** BRIEF **
Without changing a word, return the listing below, minus its images.
INFORMATION PROVIDED START
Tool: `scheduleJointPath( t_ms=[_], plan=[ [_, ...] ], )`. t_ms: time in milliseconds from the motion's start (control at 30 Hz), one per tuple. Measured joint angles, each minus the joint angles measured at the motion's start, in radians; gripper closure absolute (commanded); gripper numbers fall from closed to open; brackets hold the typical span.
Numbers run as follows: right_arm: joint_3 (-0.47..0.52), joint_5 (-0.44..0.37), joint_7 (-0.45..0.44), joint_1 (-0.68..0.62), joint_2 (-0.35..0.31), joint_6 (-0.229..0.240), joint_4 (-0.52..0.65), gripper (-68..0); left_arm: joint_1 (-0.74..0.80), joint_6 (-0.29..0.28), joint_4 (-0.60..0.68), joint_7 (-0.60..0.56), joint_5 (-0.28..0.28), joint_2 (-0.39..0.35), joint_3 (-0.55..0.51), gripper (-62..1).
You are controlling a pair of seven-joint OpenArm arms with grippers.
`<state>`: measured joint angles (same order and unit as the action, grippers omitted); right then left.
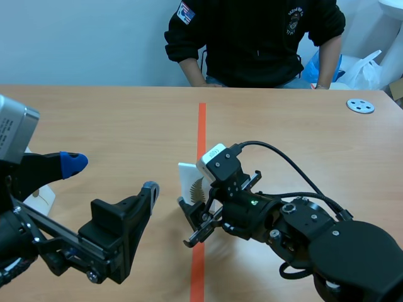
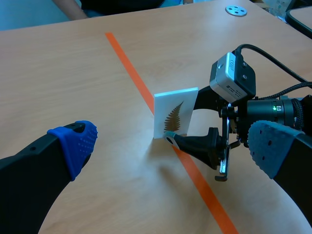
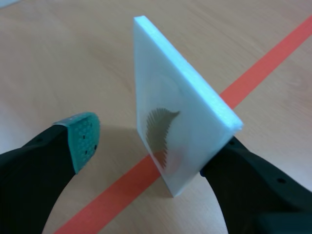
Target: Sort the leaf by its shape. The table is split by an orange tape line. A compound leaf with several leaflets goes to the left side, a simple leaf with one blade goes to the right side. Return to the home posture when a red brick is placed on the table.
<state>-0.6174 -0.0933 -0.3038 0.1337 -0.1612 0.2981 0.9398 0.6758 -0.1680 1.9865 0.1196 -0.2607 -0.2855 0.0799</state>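
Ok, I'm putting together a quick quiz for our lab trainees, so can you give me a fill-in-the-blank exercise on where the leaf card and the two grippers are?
1. The white card stands on edge on the ____ tape line.
2. The left gripper is ____ and holds nothing.
3. The right gripper has the ____ standing between its fingers.

Missing words: orange; open; card.
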Motion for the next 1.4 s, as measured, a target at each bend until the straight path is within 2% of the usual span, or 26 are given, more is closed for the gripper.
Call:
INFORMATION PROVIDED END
** RESULT FOR THIS TASK **
Tool: `scheduleJointPath( t_ms=[_], plan=[ [_, ...] ], )`. t_ms: time in milliseconds from the motion's start (control at 30 Hz), one per tuple. Measured joint angles, each minus the joint angles measured at the motion's start, in radians; gripper closure absolute (commanded); gripper numbers fall from closed to open; brackets hold the typical span.
Numbers run as follows: right_arm: joint_3 (-0.47..0.52), joint_5 (-0.44..0.37), joint_7 (-0.45..0.44), joint_1 (-0.68..0.62), joint_2 (-0.35..0.31), joint_6 (-0.229..0.240), joint_4 (-0.52..0.65), gripper (-68..0); left_arm: joint_1 (-0.74..0.80), joint_6 (-0.29..0.28), joint_4 (-0.60..0.68), joint_7 (-0.60..0.56), joint_5 (-0.28..0.28), joint_2 (-0.39..0.35), joint_3 (-0.55..0.51), gripper (-62..1).
You are controlling a pair of seven-joint OpenArm arms with grippers.
`<state>`: measured joint angles (same order and unit as the action, grippers omitted); right then left.
Target: Sort the leaf by its shape. The table is split by an orange tape line. A compound leaf with several leaflets goes to the left side, a simple leaf with one blade goes to the right side. Return to the home posture when a red brick is placed on the table.
<state>-0.6174 -0.0933 -0.3038 0.1337 -0.1612 0.2981 0.9398 0.6758 -0.1680 1.9865 0.1196 -0.2607 -0.2855 0.0799</state>
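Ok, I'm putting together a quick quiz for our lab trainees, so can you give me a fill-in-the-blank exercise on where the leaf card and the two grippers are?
1. The white card stands on edge on the ____ tape line.
2. The left gripper is ____ and holds nothing.
3. The right gripper has the ____ standing between its fingers.

Missing words: orange; open; card.
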Motion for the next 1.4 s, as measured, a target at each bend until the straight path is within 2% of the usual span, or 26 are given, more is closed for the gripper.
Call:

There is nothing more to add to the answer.